With 200,000 in 1 day, India skyrockets past 14 million virus cases
Agencies | New Delhi
The Daily Tribune – www.newsofbahrain.com
India reported more than 200,000 new coronavirus cases Thursday, skyrocketing past 14 million overall as an intensifying outbreak puts a grim weight on its fragile health care system.
In the capital, New Delhi, more than a dozen hotels and wedding banquet halls were ordered to be converted into COVID-19 centres attached to hospitals.
“The surge is alarming,” said S.K. Sarin, a government health expert in New Delhi, The Associated Press (AP) reported.
The bustle of India’s biggest city and financial capital, Mumbai, ebbed under lockdown-like curbs to curb the spread of the virus. The action imposed by worst-hit Maharashtra state Wednesday night closed most industries, businesses and public places and limits the movement of people for 15 days, but didn’t stop train and air services.
In recent days, migrant workers hauling backpacks have swarmed overcrowded trains leaving Mumbai, an exodus among panic-stricken day labourers.
In addition to the 200,739 new cases of infection, the Health Ministry also reported 1,038 fatalities from COVID-19 in the past 24 hours, taking deaths to 173,123 since the pandemic started last year.
India’s total cases are second behind the United States and its deaths are fourth behind the US, Brazil and Mexico.

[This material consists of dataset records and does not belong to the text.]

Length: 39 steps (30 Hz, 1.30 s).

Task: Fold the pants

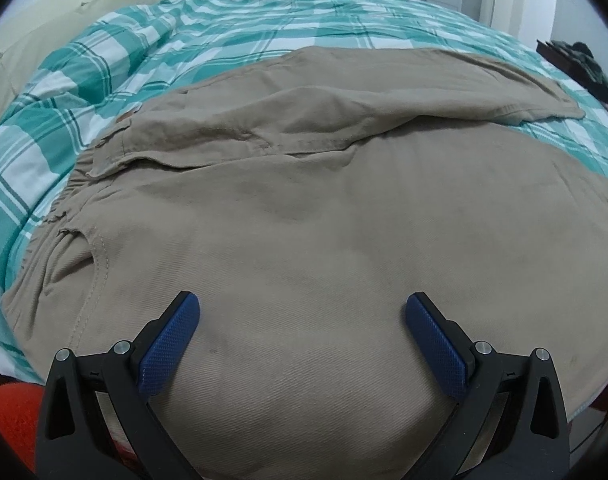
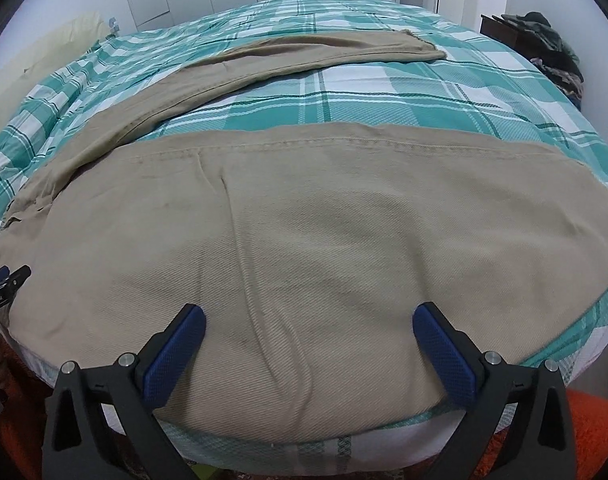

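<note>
Right, our left gripper [image 1: 303, 312] is spread wide over the khaki pants [image 1: 304, 208], nothing pinched; only this view shows the waistband, mid-left. Over on the right wrist view, our right gripper [image 2: 309, 322] gapes released above a leg, the other leg's hem [image 2: 420, 46] upper centre on the plaid bedspread [image 2: 384, 92]. Small lettering at left edge is unreadable.
</note>
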### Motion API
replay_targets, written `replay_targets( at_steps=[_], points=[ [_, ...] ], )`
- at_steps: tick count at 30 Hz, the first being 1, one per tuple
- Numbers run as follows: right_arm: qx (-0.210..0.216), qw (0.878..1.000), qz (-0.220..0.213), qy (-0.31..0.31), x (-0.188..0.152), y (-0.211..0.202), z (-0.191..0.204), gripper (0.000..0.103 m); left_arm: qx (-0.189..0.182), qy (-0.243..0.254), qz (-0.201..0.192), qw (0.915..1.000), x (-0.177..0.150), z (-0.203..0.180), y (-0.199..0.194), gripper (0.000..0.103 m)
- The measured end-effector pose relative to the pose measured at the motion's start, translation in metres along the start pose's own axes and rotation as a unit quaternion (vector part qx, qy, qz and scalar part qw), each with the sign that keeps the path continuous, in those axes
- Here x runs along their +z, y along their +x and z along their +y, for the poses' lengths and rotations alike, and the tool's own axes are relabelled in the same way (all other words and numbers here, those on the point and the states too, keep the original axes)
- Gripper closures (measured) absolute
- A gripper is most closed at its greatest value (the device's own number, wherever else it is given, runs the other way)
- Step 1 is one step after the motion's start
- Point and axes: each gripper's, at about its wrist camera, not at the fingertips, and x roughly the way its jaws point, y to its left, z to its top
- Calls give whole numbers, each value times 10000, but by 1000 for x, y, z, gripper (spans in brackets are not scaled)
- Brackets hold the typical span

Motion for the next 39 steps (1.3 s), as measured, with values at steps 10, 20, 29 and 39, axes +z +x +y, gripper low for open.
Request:
replay_targets(
  at_steps=[10,20,29,39],
  points=[
    [-2,10000,-1,2,0,0,1,0,22,23,-38,10000,-1,-1,0,1],
    [-33,10000,-12,-9,0,1,1,0,-32,31,91,9999,1,1,-3,1],
    [-106,9999,-63,-21,0,2,2,0,-392,-164,-371,9984,60,12,-28,1],
    [-96,9999,113,-42,5,3,1,0,166,-711,-25,9973,147,45,85,1]
  ],
)
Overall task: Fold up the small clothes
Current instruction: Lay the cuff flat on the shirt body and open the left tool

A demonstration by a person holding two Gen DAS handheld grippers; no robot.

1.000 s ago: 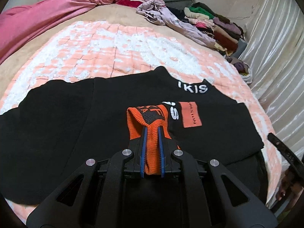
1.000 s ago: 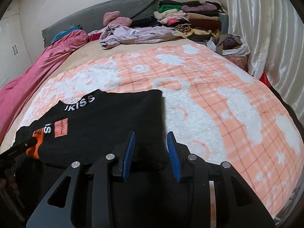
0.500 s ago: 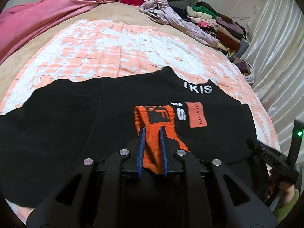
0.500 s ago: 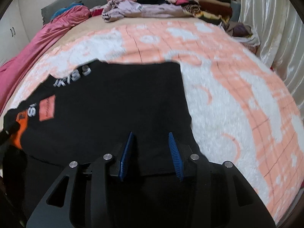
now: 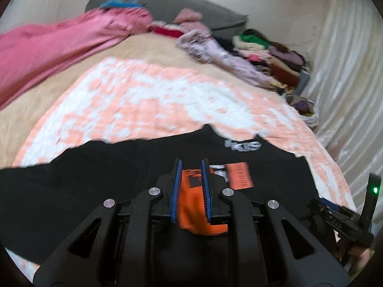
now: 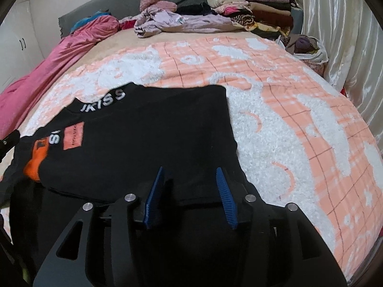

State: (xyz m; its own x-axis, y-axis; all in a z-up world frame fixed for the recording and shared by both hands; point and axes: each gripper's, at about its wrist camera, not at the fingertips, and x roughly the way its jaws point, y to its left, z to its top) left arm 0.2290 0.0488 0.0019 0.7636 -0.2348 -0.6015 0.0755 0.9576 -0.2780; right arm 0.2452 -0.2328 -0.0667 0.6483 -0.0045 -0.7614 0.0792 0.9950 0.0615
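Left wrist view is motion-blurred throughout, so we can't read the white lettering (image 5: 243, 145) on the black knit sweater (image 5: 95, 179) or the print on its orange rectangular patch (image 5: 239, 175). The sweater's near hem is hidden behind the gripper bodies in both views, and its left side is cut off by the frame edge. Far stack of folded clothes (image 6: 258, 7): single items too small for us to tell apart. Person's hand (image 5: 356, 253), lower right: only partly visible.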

The actual numbers may be much higher with limited testing among India’s nearly 1.4 billion people.
Shahid Jamil, a virologist, said the recent local and state elections with massive political rallies and a major Hindu festival with hundreds of thousands of devotees bathing in the Ganges river in the northern city of Haridwar were super-spreader events.
India is ramping up its vaccination drive. The Health Ministry said the total vaccinations crossed 114 million with more than 3 million doses administered on Wednesday.
Hospitals in Maharashtra, Madhya Pradesh, Gujarat and several others state were overwhelmed with patients with several hospitals reporting a shortage of oxygen cylinders.
Cremation and burial grounds in the worst-hit area also were finding it difficult to cope with the increasing number of bodies arriving for last rites, Indian media reports said.
Imran Sheikh, a resident of the western city of Pune, said hospital authorities asked him to arrange for an oxygen gas cylinder for his relative undergoing COVID-19 treatment.
New Delhi and dozens of other cities and towns imposed night curfews as they battled an infection rate that almost doubled within 11 days.
When infections began plummeting in India in September, many concluded the worst had passed. Masks and social distancing were abandoned. When cases began rising again in February, authorities were left scrambling.